A class action lawsuit accuses Meta and WhatsApp of accessing end-to-end encrypted messages. Cryptography experts aren’t buying it. Neither are legal scholars. They question the technical feasibility. They question the legal basis.
The lawsuit claims Meta’s been accessing messages from non-U.S., non-European WhatsApp users since 2016. WhatsApp uses the Signal protocol for encryption. It’s deployed across roughly three billion users.
Experts familiar with WhatsApp’s encryption architecture say the allegations don’t hold up. Matthew Green is a professor at Johns Hopkins University. He told Decrypt that “large exposures are more likely via unencrypted cloud backups” rather than through any backdoor in WhatsApp’s encryption system. The Signal protocol is widely regarded as one of the most secure messaging encryption standards available.
Nick Doty works at the Center for Democracy and Technology. He pointed to a different vulnerability entirely. “Encryption doesn’t prevent device-level compromise,” he told Decrypt. His point? Messages might be intercepted. But the more likely culprit would be spyware or malware on users’ devices. Not systematic access by Meta.

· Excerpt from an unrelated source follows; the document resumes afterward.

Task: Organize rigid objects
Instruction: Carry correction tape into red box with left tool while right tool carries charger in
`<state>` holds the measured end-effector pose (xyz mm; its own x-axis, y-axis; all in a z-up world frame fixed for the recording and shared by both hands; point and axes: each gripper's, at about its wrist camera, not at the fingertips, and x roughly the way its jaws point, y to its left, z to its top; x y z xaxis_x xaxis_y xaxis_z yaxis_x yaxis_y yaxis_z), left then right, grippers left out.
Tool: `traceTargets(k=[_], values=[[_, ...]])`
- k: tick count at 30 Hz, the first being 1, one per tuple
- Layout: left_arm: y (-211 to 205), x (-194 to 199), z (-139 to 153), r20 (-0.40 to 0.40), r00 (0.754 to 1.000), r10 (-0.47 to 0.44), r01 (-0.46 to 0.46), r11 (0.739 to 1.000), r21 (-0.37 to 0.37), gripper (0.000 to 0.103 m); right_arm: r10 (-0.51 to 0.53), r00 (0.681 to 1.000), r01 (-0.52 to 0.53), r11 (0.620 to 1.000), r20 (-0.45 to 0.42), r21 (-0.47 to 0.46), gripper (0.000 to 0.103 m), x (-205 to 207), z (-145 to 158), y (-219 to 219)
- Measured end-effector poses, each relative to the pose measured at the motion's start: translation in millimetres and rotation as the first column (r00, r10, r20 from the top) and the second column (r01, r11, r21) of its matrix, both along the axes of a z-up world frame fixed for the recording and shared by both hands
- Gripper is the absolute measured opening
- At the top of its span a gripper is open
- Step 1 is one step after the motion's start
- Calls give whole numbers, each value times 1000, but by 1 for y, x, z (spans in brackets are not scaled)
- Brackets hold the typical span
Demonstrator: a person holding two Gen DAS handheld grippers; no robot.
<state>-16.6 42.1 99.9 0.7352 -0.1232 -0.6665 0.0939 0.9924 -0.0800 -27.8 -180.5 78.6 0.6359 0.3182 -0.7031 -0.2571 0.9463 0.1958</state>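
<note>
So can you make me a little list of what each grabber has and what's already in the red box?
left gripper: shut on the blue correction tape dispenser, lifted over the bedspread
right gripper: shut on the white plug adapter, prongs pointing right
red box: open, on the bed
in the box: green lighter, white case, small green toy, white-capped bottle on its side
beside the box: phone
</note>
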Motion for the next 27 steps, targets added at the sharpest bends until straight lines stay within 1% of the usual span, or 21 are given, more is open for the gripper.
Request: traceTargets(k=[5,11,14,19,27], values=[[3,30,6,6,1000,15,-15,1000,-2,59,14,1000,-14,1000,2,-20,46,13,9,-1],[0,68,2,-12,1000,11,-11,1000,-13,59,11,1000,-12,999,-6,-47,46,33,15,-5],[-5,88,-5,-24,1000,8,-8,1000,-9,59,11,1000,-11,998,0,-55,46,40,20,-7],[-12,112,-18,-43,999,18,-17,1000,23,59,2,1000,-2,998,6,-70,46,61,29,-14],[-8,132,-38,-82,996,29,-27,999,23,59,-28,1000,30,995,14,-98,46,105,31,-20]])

Legal experts are equally unimpressed. Maria Villegas Bravo is with the Electronic Privacy Information Center. She told Decrypt that “the filing is thin on factual details about WhatsApp’s software.” The lack of specificity raises questions. Do the plaintiffs have concrete evidence? Or are they relying on speculation?
The timing’s noteworthy. WhatsApp is fighting its own legal battle against NSO Group. That’s the Israeli company behind Pegasus spyware. It’s been used to compromise devices globally. The coincidence has led some observers to wonder. Is the class action suit politically motivated? No direct connection has been established.
The allegations could have significant implications. That’s true even with expert skepticism. WhatsApp dominates messaging in key markets like India and Brazil. Trust in end-to-end encryption is fundamental to WhatsApp’s value proposition. Any perception that the company can access private messages could affect user confidence. It could invite regulatory scrutiny. Doesn’t matter if it’s technically unfounded.
For now, the technical and legal communities appear unconvinced. The lawsuit doesn’t present a credible challenge to WhatsApp’s encryption claims.